This being a cross-generation game, the visuals will without a doubt be superior on PS4 but I wouldn’t give a damn about that. However, whenever there is a huge amount of stuff flying across the screen, like destruction of half a dozen of tanks, seven helicopters dropping from the sky, loads of buildings getting wrecked, Super X flying and shooting at Godzilla all while Biollante decides to spit acid, the console feels a bit overwhelmed by all this. The slowdowns are not uncommon, but I have to say they do have certain cinematic feel to them, allowing the player to take in the action in a very different way, but of course is horseshit when one remembers that this is a game and not a movie.

However, despite that I would be somewhat willing to give leeway with this. GODZILLA is very much a tokusatsu recreation game at its core and the scene is highly important. This is reflected in the control scheme as well. While most of you have learned to control the aim with the camera with the right stick, in GODZILLA the right stick moves only the camera. Nothing is relatively to it, only to Godzilla. If you were to move right, Godzilla would move to his right. Godzilla moves forward with the left stick or D-Pad, but rotates like a tank or Resident Evil character with L1 and R1. All face buttons are use for attacks and general control, and L2 is reserved for Special attack and R2 is more akin to attack modifier. Now that I think of it, I never used R2, it’s that useless. If you’ve ever played Mega Man Legends’ PlayStation version, the controls are somewhat similar. However, these tank controls simply work and you do feel that you’re controlling a giant monster despite sometimes interesting flailing going on the screen at times. Much like the movies themselves, GODZILLA doesn’t concern itself with realism too much.

However, the game holds your hands too much in regards of the controls. For you beam breath attacks, you have three options; normal ground hitting one, a ground sweeping one and then enemy locked version. Outside these three, you have zero control of it, exactly like in any other Godzilla game and this is just awful. This is a lazy to ensure that the breath attack is not overpowered, but the lack of control means you have to control Godzilla in proper position. This would be acceptable if not for the fact that the running tackle homes in. If you’re slightly angled off an enemy in order to rush a building next to it, the running tackle will adjust Godzilla towards the enemy. This makes fine tuned tactical positioning impossible, forcing the player to use over exaggerated, almost 90-degree angle positions, motions and movements. This is especially infuriating against enemies that are considerably larger than you. For example, Destroyah often appears in 100m scale, where Godzilla may be just 70m or 80m. There are multiple positions and points in Destroyah’s attacks moves player could make use of, but because of these hand held controls it’s better to abandon any tactical aspects and just blast away. It’s frustrating to fight an overwhelming enemy and trying to get proper data photo of it while fighting the controls at the same time.

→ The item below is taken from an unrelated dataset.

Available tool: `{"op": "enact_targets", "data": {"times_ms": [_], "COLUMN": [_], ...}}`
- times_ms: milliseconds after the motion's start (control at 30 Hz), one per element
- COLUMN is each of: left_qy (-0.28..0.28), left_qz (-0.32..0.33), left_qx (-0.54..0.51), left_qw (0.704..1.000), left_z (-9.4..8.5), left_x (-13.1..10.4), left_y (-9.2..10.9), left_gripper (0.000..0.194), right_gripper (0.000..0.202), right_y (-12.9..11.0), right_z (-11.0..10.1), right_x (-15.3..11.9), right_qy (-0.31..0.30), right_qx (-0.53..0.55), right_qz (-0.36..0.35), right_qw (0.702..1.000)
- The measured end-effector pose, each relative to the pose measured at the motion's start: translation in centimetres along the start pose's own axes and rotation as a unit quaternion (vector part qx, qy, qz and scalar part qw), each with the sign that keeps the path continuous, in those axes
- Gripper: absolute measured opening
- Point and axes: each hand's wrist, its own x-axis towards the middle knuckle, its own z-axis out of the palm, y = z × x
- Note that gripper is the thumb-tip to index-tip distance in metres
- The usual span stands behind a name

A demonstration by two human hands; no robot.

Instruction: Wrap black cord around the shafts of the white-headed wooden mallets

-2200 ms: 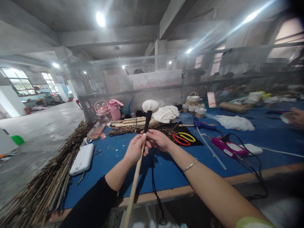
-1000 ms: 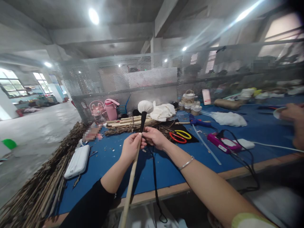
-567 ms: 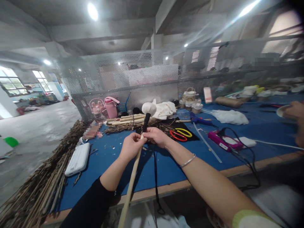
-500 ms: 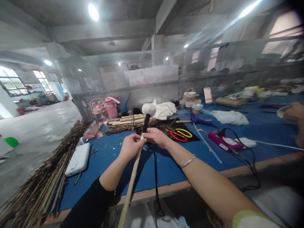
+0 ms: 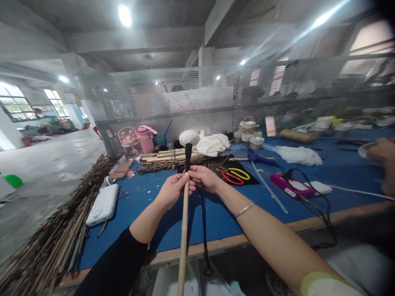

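Both my hands meet on a long pale wooden stick (image 5: 184, 230) that runs up from the bottom edge. Its upper part has a black wrapped section (image 5: 188, 156) topped by a round white padded head (image 5: 189, 138). My left hand (image 5: 171, 190) pinches the stick just below the black part. Opposite it, my right hand (image 5: 203, 179) is closed with thumb and fingers at the joint between black part and wood. A black cord (image 5: 205, 230) hangs below my right hand; I cannot tell what it is fixed to.
Scissors (image 5: 236, 176) with red and yellow handles lie right of my hands. Beyond are a blue glue gun (image 5: 261, 158), a purple device (image 5: 291, 186) and white cloth (image 5: 212, 144). A white power bank (image 5: 103, 204) and dry stalks (image 5: 58, 230) are left. Another person's hand (image 5: 384, 150) shows far right.
The stick has swung more upright, its lower end moving right. The white head has turned and shifted slightly left. Both hands keep their hold, and the fingers of my right hand show more beneath the stick.
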Motion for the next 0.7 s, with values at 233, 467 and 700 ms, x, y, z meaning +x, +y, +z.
{"op": "enact_targets", "data": {"times_ms": [233,467,700], "left_qy": [0.054,0.049,-0.017], "left_qz": [0.032,0.008,-0.010], "left_qx": [0.208,0.175,0.126], "left_qw": [0.976,0.983,0.992], "left_z": [-1.1,-1.4,-1.5], "left_x": [-0.1,0.2,0.1], "left_y": [-0.1,-0.2,0.1], "left_gripper": [0.039,0.038,0.038], "right_gripper": [0.026,0.030,0.028], "right_y": [0.3,0.5,0.3], "right_z": [0.1,0.4,-0.4], "right_x": [0.3,0.3,0.1], "right_qy": [0.038,0.044,-0.006], "right_qx": [-0.082,-0.078,-0.003], "right_qz": [0.009,0.029,0.061], "right_qw": [0.996,0.996,0.998]}}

Then again, pretty much every single enemy monster can be caught into a pattern of running tackle > tail whip >repeat. Throw one or two breath beams in there here and there and you’ll beat every single opponent in the game.

Music in the game is, without a doubt, accurate. The game has some original sounding compositions, but familiar tunes are visited and the whole overall atmosphere it adds is what you would except. Same goes for the sound effects and there is nothing to criticize. I would have wanted to see some Godzilla Island references, but I guess even the most Japanese fans hate that show.

The main mode you’ll in be playing is the Destruction Mode, which contains everything mentioned above. Go reread that if you want to.

Second mode is King of the Monsters, which is essentially a series of VS. fights against the enemy monsters. The aim is to finish the fights as fast as possible. Initially you only have Godzilla open, but you can unlock Hollywood Godzilla with pre-order code and Burning Godzilla by getting to the Final Stage. The mode in general is nothing special, but it would have been great if this mode could’ve been a proper VS. fight mode with two players.

Evolution Mode is where you modify Godzilla’s stats, like getting more Temperature gauges, which allows you to use more than one atomic breath in sequence before regeneration is complete. This also opens more attack moves, and all these are dependent on monster parts you somehow gain while beating up enemies in the Destruction Mode.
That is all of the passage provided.